Material for this task:
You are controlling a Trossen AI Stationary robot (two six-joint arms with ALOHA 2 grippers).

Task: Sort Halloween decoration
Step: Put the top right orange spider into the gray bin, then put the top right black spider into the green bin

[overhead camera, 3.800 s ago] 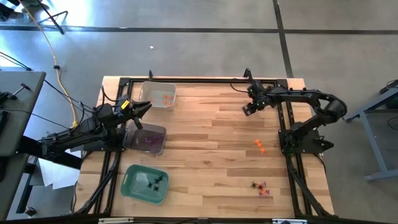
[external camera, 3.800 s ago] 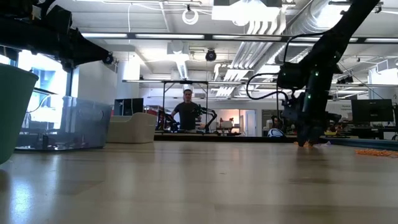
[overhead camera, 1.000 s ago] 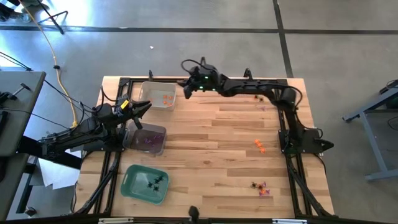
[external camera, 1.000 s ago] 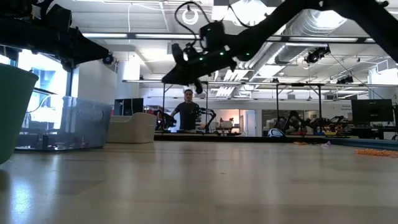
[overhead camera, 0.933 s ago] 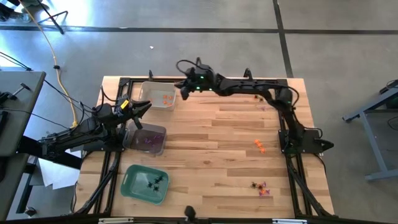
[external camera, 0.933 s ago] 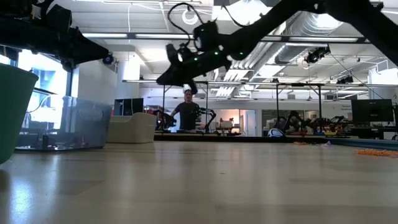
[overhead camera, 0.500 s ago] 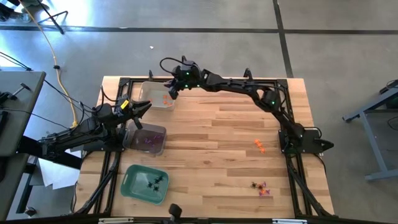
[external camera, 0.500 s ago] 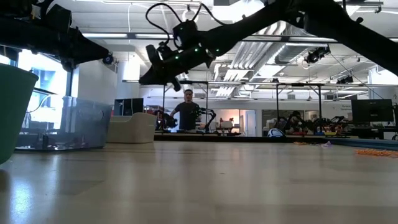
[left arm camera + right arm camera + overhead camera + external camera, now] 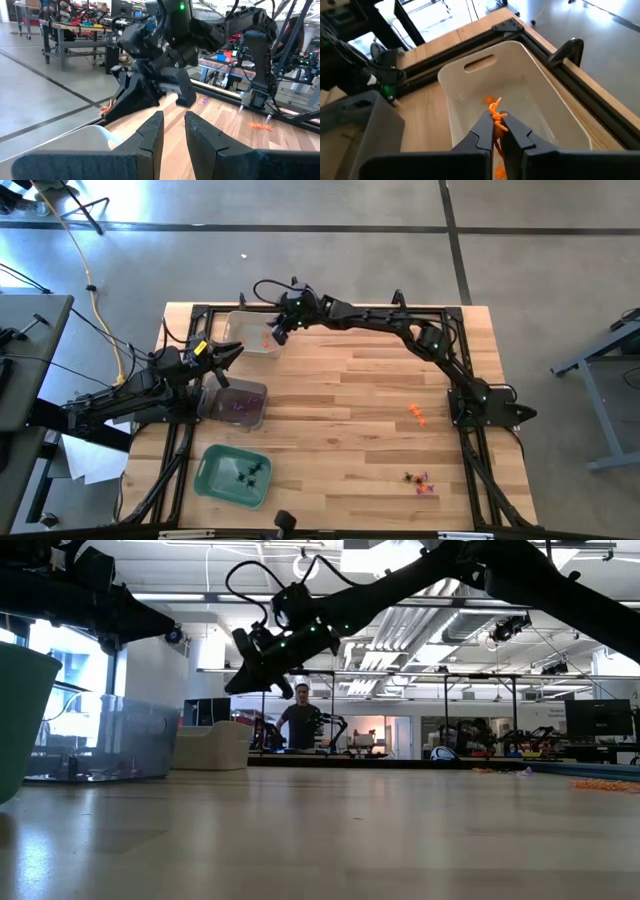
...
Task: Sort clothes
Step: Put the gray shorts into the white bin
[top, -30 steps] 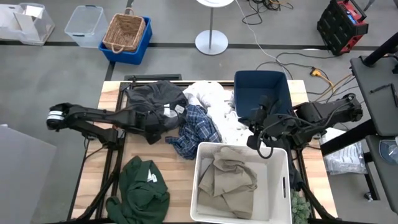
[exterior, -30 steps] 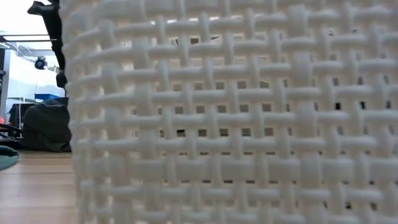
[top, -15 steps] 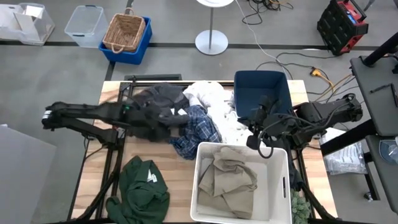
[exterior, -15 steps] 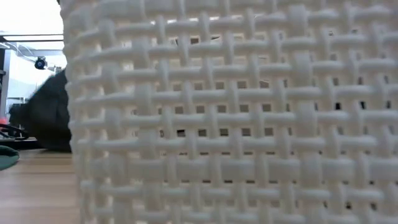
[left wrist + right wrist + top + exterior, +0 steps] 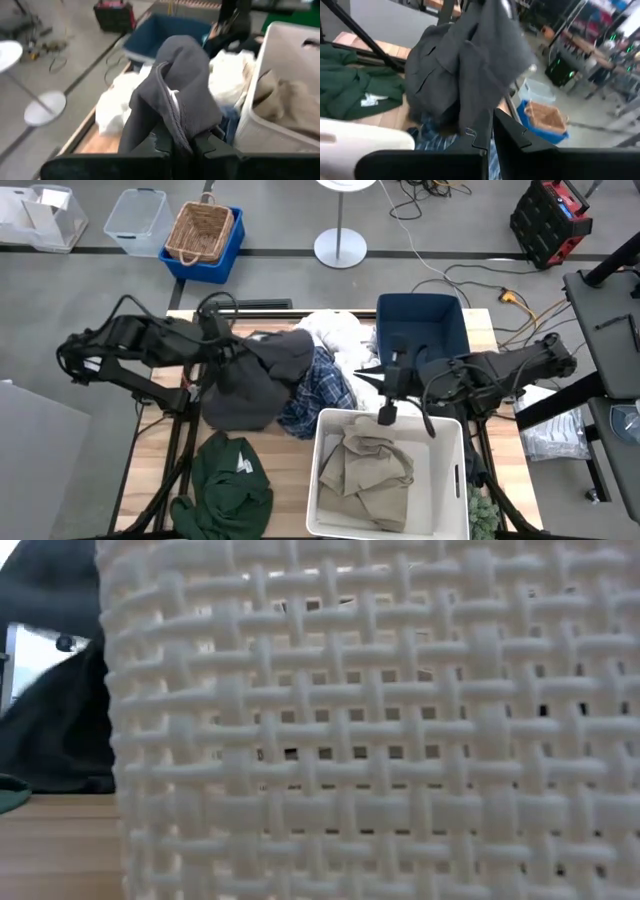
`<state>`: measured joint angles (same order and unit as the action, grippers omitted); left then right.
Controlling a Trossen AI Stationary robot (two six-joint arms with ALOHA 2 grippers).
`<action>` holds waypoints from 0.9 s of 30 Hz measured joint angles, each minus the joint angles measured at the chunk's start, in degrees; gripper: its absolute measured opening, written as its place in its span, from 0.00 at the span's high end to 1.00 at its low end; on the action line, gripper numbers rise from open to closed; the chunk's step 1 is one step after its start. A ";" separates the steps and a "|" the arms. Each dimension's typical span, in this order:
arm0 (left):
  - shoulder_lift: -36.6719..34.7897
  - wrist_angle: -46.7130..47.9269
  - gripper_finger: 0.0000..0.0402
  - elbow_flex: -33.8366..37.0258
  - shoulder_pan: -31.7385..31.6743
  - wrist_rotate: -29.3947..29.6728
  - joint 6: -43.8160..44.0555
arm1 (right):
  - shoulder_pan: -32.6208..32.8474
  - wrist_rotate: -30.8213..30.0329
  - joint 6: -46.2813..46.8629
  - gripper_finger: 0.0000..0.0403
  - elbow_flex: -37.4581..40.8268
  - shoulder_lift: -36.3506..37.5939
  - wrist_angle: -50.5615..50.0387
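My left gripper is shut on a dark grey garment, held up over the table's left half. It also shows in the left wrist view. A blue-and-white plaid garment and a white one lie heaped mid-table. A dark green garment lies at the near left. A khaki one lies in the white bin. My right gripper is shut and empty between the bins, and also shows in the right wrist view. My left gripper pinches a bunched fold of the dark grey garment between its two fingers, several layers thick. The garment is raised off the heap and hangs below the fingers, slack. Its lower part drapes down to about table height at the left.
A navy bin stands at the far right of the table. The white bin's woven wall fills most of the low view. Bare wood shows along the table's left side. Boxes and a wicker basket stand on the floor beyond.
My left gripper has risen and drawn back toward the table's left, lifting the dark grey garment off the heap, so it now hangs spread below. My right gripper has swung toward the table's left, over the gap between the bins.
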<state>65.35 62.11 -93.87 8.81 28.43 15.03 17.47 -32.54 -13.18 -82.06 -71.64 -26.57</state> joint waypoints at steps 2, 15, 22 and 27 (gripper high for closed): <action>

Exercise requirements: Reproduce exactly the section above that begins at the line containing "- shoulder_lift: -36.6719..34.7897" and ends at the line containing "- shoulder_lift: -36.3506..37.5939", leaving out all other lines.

Problem solution:
  - shoulder_lift: -36.6719..34.7897
  - wrist_angle: -46.7130..47.9269
  - gripper_finger: 0.0000..0.0402
  - elbow_flex: -33.8366..37.0258
  - shoulder_pan: -31.7385..31.6743
  - wrist_rotate: -29.3947..29.6728
  - joint 6: -43.8160..44.0555
arm1 (right):
  - shoulder_pan: -32.6208..32.8474
  - wrist_rotate: -30.8213..30.0329
  - joint 6: -46.2813..46.8629
  - gripper_finger: 0.0000..0.0403
  - elbow_flex: -37.4581..40.8268
  - shoulder_lift: -36.3506..37.5939

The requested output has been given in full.